There's a theory that the real problem with the NHS is not too few doctors, but too many patients. Some politicians like to pin it on the fact that we've become a nation of accident-prone, alcoholic, smoking lard-buckets. If only we could all learn to eat, drink and be merry responsibly, then half the health budget wouldn't be frittered away on potentially preventable diseases. Sociologists prefer to blame the politicians for creating mass involuntary euthanasia in the UK. It's called living in the North of England. The rich live 10 years longer than the poor and the gap is widening under Labour. Until it narrows, no health service will ever cope.

An additional strain on the NHS is that it is full of patients who have little to gain from being there. The beauty of the NHS – that you can be scraped off the pavement without having to check for your Barclaycard – is also its weakness. Any service that is free at the front door encourages life's little problems to become medicalised. A GP friend was phoned at 3am by the relative of a man marching drunk down the high street with his glass eye balanced on the end of his penis. It's a fine trick, and worthy of an audience, but it doesn't have to be a doctor.

Another GP has a T-shirt with "CAMERA" on it; the Campaign for Real Ailments. Much of his workload consists of defusing the anxiety of an increasingly worried well population who don't have any discernible disease, just an awareness of what might, or might not, be "risk factors". Alas, in the doomed pursuit of a risk-free life, their new health awareness makes them pathologically anxious and they end up on anti-depressants. Great for the drug industry, but not great medicine.

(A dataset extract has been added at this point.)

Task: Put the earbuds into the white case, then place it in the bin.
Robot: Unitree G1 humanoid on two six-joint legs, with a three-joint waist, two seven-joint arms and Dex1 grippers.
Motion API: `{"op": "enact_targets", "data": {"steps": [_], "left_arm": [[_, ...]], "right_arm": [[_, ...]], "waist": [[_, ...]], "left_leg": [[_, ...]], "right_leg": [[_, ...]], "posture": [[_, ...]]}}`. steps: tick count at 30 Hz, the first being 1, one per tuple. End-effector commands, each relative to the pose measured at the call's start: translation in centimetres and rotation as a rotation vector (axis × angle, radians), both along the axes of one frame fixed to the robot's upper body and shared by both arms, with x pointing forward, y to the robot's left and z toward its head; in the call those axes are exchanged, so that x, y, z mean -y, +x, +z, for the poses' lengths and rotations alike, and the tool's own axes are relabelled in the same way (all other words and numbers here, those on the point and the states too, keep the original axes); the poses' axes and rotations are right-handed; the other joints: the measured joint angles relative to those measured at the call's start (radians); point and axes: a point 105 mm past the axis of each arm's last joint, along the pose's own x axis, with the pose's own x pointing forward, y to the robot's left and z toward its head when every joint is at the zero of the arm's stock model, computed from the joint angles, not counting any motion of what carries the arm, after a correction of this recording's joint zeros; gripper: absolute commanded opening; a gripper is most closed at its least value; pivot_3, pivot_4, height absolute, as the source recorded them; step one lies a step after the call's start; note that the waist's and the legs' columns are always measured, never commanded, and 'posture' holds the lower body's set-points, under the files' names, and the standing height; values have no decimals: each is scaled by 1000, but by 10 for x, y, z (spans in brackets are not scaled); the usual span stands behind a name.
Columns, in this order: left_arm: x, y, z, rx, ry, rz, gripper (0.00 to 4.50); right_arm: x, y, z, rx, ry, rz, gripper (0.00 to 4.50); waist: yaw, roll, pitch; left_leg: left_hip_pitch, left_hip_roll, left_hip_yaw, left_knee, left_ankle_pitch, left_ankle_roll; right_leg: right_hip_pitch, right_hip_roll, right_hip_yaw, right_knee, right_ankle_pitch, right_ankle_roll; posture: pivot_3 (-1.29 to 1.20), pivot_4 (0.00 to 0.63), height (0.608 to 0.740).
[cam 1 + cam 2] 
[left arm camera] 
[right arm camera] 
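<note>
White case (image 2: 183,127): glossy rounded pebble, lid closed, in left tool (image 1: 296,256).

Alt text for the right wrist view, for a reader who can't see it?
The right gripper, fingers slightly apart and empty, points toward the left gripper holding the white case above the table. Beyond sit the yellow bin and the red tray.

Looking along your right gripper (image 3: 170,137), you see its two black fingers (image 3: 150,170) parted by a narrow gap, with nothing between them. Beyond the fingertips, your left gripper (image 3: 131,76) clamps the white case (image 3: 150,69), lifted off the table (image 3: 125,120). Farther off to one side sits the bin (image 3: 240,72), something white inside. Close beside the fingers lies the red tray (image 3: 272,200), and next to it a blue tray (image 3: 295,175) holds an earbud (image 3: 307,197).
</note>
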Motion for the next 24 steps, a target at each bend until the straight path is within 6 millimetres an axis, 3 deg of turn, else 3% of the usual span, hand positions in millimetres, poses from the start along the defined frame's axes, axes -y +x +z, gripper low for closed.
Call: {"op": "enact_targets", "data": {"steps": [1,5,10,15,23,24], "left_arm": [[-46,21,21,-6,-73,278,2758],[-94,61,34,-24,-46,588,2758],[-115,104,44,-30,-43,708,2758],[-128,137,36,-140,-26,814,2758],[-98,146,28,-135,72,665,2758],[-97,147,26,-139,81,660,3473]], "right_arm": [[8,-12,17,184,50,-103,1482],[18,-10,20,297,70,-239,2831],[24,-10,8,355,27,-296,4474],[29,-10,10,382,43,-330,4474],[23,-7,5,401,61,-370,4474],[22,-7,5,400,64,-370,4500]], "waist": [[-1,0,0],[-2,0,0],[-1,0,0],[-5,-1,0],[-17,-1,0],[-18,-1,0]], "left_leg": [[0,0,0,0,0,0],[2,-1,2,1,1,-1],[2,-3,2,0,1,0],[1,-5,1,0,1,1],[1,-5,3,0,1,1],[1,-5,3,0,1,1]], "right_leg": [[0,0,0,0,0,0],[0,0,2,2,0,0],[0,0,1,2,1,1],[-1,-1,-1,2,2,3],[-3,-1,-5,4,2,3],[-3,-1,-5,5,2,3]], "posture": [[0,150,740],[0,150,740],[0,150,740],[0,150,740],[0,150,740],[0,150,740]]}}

The explosion of anti-depressant prescriptions is a global phenomenon. Depression is a serious and stigmatising condition that can be helped, at least in the short term, by drugs. However, the relapse rate after stopping medication is high and many people are now demanding anti-depressants when they're "a bit pissed off" rather than clinically depressed. In a consumerist, libertarian society, it could be argued that individuals should be given the right to judge for themselves what subjective benefits they get from drugs, but rarely are we provided with balanced, truthful information on which to make our informed choice.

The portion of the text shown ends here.